**Work task**
Keep to one stretch of the data below, the lines from the one with "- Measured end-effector" up to and including the one with "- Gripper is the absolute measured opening", and return that stretch exactly.

Stored entries:
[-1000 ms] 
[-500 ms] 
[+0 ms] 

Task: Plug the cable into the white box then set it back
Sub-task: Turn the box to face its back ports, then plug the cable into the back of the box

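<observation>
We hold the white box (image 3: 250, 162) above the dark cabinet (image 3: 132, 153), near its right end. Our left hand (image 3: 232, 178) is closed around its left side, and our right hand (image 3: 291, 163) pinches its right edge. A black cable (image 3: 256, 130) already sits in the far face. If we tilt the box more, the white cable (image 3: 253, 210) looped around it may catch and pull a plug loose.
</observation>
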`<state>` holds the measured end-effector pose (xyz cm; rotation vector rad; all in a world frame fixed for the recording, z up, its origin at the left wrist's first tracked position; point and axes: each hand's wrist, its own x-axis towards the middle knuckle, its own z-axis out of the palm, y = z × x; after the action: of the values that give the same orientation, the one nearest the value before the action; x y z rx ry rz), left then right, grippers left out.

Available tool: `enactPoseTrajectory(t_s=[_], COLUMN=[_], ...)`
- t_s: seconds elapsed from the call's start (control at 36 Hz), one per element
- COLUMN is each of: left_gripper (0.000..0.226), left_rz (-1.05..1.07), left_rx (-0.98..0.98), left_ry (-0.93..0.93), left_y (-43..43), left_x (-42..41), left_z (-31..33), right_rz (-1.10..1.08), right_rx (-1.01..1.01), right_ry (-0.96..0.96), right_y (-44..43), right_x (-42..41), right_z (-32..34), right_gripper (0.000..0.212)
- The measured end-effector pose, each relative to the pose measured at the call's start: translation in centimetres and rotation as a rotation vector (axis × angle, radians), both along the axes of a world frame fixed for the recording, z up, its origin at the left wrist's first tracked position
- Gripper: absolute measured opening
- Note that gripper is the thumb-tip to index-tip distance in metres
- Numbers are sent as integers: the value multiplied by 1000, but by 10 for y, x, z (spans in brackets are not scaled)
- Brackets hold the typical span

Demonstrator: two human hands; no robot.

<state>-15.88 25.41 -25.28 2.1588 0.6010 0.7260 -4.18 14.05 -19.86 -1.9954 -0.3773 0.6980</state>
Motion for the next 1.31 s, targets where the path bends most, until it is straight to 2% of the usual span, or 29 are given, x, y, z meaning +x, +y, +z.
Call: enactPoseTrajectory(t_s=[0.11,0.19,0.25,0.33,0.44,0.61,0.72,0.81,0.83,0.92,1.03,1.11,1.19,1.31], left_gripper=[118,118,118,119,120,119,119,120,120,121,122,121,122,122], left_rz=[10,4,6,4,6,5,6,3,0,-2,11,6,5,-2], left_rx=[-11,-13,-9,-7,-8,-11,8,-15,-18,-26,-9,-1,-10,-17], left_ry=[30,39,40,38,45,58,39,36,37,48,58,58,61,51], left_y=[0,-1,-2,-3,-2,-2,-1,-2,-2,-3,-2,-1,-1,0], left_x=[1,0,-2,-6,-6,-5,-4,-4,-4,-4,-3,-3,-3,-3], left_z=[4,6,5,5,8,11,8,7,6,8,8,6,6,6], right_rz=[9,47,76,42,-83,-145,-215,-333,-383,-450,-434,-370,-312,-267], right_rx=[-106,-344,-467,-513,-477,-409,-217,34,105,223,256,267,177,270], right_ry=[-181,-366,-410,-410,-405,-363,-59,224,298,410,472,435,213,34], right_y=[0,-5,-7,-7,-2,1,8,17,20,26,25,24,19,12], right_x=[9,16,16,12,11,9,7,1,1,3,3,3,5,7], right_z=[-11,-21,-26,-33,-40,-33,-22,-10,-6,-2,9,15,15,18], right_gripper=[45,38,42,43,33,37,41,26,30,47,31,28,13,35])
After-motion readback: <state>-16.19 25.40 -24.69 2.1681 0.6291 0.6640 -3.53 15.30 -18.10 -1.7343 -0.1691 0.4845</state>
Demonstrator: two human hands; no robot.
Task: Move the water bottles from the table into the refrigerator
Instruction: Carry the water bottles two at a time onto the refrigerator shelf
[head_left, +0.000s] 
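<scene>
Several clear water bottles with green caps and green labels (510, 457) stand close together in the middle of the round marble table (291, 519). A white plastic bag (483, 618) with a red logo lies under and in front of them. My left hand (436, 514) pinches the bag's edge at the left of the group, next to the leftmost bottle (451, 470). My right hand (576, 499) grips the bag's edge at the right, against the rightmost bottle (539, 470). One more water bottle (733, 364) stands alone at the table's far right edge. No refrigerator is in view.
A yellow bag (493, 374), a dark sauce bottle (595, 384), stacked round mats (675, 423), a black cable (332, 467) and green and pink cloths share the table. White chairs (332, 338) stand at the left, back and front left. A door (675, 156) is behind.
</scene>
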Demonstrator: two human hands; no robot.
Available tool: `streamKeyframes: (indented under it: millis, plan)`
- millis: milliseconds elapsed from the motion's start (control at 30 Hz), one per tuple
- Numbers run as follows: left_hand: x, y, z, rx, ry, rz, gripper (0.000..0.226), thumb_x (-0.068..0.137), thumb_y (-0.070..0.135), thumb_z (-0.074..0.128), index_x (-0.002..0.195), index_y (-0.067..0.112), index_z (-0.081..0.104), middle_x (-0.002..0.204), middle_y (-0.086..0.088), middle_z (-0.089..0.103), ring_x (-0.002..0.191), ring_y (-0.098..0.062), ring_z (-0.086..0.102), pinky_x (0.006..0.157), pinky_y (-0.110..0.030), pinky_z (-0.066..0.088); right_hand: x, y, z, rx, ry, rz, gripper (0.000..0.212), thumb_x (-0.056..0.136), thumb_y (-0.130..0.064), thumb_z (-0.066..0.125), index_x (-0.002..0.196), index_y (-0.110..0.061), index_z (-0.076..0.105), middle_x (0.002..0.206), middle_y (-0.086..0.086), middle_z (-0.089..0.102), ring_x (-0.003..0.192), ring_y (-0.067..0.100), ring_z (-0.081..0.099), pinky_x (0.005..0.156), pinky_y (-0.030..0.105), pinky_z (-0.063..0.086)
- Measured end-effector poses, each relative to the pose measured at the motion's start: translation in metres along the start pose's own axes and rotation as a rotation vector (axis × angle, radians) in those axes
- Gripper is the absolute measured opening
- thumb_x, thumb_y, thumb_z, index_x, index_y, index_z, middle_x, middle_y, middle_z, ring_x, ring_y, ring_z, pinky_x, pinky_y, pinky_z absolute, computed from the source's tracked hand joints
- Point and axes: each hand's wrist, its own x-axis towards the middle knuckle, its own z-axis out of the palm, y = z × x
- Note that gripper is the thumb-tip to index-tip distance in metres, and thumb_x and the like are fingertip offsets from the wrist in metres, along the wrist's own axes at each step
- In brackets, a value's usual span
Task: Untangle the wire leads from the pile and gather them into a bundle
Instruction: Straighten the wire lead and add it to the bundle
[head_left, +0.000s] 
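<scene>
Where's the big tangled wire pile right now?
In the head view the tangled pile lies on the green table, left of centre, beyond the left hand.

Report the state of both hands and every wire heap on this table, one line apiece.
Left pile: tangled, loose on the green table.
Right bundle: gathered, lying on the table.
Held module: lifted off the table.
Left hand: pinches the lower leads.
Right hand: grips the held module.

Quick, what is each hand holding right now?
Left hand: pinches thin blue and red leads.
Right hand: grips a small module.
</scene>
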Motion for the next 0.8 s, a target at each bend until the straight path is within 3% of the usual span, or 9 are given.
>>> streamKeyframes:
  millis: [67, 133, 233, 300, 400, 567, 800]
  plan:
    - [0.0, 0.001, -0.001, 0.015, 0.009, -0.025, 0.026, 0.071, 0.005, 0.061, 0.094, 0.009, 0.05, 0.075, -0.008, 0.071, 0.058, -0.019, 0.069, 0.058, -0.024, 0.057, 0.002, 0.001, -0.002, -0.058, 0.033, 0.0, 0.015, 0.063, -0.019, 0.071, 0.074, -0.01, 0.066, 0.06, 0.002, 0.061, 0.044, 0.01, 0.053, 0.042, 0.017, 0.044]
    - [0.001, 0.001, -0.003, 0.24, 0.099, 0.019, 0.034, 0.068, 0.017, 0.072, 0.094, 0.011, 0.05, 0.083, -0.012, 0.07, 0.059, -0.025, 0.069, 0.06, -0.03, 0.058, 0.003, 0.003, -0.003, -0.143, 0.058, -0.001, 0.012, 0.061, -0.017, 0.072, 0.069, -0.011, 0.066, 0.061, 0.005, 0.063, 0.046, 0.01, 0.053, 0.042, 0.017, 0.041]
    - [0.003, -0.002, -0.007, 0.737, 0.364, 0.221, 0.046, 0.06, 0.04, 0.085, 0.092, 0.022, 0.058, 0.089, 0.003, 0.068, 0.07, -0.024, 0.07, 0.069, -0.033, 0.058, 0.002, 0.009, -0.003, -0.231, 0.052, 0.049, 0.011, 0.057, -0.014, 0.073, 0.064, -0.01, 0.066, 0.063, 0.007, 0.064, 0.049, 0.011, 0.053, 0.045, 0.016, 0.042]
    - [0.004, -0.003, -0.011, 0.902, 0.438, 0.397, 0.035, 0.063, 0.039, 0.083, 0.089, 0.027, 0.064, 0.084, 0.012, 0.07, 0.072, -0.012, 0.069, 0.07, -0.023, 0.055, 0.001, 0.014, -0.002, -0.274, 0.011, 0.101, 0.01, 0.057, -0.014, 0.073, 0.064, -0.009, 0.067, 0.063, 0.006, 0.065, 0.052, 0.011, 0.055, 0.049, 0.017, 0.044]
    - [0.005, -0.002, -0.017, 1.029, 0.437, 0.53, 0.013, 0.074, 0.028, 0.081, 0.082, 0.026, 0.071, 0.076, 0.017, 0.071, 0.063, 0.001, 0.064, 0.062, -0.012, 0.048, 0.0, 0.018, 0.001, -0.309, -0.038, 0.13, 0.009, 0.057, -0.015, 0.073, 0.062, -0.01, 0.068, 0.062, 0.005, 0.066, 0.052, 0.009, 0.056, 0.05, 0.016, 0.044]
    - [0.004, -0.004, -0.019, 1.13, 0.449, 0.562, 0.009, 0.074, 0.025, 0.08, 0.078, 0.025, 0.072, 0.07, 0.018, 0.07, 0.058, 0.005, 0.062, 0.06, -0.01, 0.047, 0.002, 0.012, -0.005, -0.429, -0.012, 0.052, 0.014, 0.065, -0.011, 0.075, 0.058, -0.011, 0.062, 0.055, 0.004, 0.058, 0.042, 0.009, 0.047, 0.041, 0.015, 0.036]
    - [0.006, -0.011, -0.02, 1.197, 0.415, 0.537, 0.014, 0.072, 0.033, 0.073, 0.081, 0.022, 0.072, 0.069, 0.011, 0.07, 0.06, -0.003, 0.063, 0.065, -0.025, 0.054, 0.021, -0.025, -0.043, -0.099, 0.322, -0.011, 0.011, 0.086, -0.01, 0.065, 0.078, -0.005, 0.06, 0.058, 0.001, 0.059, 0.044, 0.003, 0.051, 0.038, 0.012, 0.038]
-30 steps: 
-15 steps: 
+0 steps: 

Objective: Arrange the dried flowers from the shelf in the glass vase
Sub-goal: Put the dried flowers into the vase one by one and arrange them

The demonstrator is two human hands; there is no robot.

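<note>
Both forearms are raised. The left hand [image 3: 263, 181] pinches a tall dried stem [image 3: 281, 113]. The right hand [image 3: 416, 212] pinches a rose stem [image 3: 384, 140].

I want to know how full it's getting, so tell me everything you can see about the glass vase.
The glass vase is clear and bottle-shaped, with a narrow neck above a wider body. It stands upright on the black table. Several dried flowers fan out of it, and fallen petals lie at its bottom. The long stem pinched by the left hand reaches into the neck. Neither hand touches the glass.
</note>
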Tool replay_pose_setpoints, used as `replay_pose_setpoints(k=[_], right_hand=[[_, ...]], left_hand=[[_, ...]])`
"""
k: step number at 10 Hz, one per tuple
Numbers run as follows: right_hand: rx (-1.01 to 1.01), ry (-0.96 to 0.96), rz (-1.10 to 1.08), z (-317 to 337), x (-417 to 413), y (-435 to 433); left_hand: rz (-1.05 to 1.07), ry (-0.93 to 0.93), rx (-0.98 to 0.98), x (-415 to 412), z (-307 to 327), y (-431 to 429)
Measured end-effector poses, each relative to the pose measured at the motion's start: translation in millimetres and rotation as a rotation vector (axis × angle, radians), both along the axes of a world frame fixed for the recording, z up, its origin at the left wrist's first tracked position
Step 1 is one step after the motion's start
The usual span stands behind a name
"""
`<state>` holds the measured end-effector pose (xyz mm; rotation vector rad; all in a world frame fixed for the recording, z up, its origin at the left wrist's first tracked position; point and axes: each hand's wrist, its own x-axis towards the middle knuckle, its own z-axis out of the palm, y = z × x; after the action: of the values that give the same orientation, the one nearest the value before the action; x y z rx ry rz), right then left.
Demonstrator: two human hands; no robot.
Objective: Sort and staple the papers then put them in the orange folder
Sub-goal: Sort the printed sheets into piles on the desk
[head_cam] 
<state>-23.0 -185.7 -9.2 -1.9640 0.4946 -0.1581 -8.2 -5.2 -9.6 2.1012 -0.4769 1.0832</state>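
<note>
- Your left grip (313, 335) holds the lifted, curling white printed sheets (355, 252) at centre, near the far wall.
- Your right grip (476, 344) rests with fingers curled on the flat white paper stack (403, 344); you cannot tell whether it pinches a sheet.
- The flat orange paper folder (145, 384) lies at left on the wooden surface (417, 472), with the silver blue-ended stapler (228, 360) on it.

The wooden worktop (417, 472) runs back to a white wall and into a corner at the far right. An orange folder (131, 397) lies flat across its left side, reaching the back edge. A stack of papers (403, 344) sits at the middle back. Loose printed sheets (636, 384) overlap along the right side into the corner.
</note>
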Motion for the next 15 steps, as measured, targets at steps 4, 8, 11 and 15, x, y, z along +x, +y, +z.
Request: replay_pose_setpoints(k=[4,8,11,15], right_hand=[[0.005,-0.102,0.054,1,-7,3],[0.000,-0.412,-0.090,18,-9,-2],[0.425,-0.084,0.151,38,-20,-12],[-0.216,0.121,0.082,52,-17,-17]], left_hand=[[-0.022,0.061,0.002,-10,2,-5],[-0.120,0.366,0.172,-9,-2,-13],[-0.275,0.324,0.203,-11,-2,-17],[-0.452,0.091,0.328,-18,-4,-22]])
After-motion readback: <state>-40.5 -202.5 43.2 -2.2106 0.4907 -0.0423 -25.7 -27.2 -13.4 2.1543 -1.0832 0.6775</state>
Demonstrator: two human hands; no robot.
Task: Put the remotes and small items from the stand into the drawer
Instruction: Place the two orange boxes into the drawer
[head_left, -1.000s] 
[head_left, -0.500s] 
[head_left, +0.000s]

**Reply to the exercise**
- Measured end-effector poses, each relative to the pose measured at the motion's start: translation in metres along the start pose's own axes and rotation as a rotation vector (axis × angle, radians) in those axes
- Gripper is the absolute measured opening

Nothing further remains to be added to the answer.